Molecular and Immunological Insights into Primary Extramedullary Plasmacytoma: Discovery of a Novel IGH::NFKB1 Fusion and Its Impact on Disease Progression and Treatment

Ziting Gao¹Dongbing Li^2,3Tingting Zhang¹Wenfeng Su¹Jintao Xu¹Yuanjie Zhuang¹Rong Cao¹Yufei Xie^2,3Xingping Lang^2,3Huafei Chen^2,3Chunlin Fan⁴Xi Yang⁴Hongming Huang^4*Dan Guo⁴

• ¹Nantong University School of Medicine, Nantong, China
• ²Advanced Molecular Pathology Institute of Soochow University and SANO, Suzhou, China
• ³Suzhou Sano Precision Medicine Ltd, Suzhou, China
• ⁴Affiliated Hospital of Nantong University, Nantong, China

Extramedullary Plasmacytoma (EMP) is a rare plasma cell neoplasm that originates outside the bone marrow. Primary Extramedullary Plasmacytoma with Diffuse Lymph Node Involvement (PLNEMP) is exceptionally rare. Here, we report a unique case of PLNEMP and significant bone destruction, characterized by a novel IGH::NFKB1 fusion gene. A 60-year-old Chinese male presented with palpable enlarged lymph nodes in the left inguinal region. After completing laboratory tests and examinations, it was suggested that there was monoclonal immunoglobulinemia and multiple bone destruction. Pathological examination of the left inguinal lymph node biopsy showed plasmacytoma with monoclonal gammopathy. Genomic profiling identified a novel IGH::NFKB1 fusion gene.

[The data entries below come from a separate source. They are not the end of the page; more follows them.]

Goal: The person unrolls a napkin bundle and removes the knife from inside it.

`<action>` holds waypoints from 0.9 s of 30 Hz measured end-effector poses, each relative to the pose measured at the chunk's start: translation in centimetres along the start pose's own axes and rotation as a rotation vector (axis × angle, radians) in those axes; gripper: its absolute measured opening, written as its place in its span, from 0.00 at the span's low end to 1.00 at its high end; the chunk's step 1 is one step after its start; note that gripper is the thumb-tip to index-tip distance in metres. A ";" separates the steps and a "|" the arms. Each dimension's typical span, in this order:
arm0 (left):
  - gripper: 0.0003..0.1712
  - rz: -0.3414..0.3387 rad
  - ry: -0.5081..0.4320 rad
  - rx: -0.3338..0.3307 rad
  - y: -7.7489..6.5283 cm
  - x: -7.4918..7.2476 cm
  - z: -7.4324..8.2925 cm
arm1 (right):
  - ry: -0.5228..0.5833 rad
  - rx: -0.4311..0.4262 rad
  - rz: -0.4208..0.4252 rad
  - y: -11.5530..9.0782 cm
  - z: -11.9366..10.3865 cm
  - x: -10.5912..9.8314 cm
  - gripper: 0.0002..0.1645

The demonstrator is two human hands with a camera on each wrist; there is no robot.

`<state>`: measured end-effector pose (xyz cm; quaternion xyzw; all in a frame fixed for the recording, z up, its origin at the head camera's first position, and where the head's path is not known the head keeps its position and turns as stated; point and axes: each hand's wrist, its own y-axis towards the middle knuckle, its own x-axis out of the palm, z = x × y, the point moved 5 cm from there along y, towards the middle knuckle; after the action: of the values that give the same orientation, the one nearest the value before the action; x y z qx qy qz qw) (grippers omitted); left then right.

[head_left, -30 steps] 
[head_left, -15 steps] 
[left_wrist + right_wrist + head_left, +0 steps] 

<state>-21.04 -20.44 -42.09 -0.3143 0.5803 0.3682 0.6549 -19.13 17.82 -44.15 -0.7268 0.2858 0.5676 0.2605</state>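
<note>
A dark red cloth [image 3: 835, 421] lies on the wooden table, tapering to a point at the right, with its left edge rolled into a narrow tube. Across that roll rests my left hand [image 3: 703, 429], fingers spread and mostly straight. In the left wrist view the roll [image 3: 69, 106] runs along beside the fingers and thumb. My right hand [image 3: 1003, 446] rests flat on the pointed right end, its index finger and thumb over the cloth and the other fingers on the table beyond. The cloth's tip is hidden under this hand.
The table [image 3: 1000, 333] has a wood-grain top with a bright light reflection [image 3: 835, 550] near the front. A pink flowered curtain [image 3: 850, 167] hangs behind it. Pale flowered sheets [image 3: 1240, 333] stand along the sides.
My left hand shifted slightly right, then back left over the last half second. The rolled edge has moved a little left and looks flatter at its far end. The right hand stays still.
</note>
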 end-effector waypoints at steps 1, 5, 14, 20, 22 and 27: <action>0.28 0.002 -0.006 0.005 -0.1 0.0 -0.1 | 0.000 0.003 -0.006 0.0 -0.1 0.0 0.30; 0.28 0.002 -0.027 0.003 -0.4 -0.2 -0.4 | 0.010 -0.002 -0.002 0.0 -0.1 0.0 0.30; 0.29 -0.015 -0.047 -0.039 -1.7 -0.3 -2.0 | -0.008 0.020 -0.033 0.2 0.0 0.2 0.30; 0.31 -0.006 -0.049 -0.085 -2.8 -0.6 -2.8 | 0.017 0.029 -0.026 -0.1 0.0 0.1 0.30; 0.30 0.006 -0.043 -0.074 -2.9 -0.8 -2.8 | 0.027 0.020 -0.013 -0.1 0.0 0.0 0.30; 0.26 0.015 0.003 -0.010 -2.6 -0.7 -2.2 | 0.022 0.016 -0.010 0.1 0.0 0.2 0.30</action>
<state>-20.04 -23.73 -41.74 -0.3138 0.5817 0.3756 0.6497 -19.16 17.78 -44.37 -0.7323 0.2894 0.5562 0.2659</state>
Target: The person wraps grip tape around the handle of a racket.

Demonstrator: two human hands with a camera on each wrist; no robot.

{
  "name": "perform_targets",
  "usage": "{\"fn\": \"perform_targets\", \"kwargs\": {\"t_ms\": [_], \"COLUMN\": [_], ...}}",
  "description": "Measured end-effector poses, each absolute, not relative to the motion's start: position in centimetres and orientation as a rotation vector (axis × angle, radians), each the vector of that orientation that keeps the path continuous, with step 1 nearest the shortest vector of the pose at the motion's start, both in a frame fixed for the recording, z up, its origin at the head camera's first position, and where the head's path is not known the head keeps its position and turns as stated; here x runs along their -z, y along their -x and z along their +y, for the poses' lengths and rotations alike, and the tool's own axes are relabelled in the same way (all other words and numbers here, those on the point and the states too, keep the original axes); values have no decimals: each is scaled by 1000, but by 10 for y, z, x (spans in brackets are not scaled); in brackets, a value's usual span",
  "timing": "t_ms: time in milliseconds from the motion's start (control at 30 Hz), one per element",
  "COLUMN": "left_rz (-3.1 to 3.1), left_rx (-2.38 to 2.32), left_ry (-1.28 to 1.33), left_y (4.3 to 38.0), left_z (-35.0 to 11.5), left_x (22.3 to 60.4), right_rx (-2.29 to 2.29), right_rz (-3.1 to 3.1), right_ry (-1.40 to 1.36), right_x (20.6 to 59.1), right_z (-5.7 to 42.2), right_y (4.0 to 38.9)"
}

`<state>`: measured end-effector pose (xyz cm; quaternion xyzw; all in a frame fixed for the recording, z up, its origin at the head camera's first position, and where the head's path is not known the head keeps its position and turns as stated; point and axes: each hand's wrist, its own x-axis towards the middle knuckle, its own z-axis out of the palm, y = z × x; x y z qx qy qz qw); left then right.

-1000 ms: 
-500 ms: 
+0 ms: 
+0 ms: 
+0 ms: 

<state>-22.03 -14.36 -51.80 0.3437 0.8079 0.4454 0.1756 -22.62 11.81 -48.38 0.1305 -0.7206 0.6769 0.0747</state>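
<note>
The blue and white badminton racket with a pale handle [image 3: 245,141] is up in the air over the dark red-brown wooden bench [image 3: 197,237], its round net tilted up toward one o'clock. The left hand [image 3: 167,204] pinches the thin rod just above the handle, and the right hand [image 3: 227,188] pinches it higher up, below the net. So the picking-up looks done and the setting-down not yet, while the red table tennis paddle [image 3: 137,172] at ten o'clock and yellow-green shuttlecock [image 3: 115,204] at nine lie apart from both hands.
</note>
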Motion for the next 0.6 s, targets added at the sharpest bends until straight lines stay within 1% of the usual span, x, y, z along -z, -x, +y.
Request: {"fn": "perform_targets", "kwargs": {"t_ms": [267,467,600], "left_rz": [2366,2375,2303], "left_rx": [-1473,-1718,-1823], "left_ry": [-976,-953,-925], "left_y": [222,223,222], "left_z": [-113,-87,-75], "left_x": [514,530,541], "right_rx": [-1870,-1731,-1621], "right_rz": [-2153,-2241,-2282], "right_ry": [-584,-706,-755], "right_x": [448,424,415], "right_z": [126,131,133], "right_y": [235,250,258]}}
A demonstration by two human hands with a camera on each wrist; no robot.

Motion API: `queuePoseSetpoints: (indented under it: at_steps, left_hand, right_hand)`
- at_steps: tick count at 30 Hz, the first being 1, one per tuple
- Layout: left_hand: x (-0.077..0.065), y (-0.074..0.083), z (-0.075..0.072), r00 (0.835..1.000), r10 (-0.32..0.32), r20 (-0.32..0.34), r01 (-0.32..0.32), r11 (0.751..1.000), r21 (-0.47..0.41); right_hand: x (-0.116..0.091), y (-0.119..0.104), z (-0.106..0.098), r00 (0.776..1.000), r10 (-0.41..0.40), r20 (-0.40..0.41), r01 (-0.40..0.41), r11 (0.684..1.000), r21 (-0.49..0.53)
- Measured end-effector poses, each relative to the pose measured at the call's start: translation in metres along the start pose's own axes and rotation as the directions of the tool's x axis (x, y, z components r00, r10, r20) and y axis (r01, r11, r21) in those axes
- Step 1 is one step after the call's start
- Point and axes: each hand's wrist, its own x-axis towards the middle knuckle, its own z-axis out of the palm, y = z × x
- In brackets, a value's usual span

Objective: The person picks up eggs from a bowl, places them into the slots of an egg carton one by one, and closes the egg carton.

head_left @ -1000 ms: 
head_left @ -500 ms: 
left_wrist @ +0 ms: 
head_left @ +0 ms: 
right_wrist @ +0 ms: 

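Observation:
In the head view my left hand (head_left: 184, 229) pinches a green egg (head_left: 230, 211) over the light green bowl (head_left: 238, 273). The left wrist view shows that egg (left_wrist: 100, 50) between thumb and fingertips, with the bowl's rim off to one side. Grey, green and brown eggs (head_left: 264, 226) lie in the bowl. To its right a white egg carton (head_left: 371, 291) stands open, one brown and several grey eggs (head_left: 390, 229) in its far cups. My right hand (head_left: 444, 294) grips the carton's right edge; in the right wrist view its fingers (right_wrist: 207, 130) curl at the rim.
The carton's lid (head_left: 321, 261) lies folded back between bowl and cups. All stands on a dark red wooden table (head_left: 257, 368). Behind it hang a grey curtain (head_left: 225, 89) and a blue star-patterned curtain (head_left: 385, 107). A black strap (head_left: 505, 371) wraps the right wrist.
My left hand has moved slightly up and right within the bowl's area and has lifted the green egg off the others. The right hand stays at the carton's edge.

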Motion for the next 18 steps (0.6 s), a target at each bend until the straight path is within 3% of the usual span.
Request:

The two 3′ regulatory region (3′RR) enhancers of the IGH locus were fused to a region 379 bp upstream of NFKB1 exon 1, resulting in overexpression of NFKB1. The patient received four cycles of chemotherapy with Mitoxantrone hydrochloride liposome (Lipo-MIT) combined with Bortezomib, Pomalidomide, and Dexamethasone (MVPD), achieving very good partial remission (VGPR) in hematological and partial remission (PR) in extramedullary disease. Subsequently, he underwent autologous stem cell transplantation (ASCT) followed by BCMA CAR-T cell therapy. At 8 months post-transplantation, complete remission (CR) was achieved in hematological parameters, and the extramedullary disease showed a response greater than PR. The patient has survived for 26 months so far. This case highlights the importance of recognizing the rare presentation of PEMP with diffuse lymph node involvement and significant bone destruction. The presence of the novel IGH::NFKB1 fusion gene provides insights into the potential role of the NF-κB pathway in the pathogenesis of this disease. The successful treatment with MVPD chemotherapy, ASCT, and BCMA CAR-T therapy demonstrates the potential efficacy of this combined therapeutic approach in achieving long-term remission and survival in such rare cases. Further studies are warranted to explore the therapeutic implications of targeting the NF-κB pathway in similar cases of EMP with bone destruction.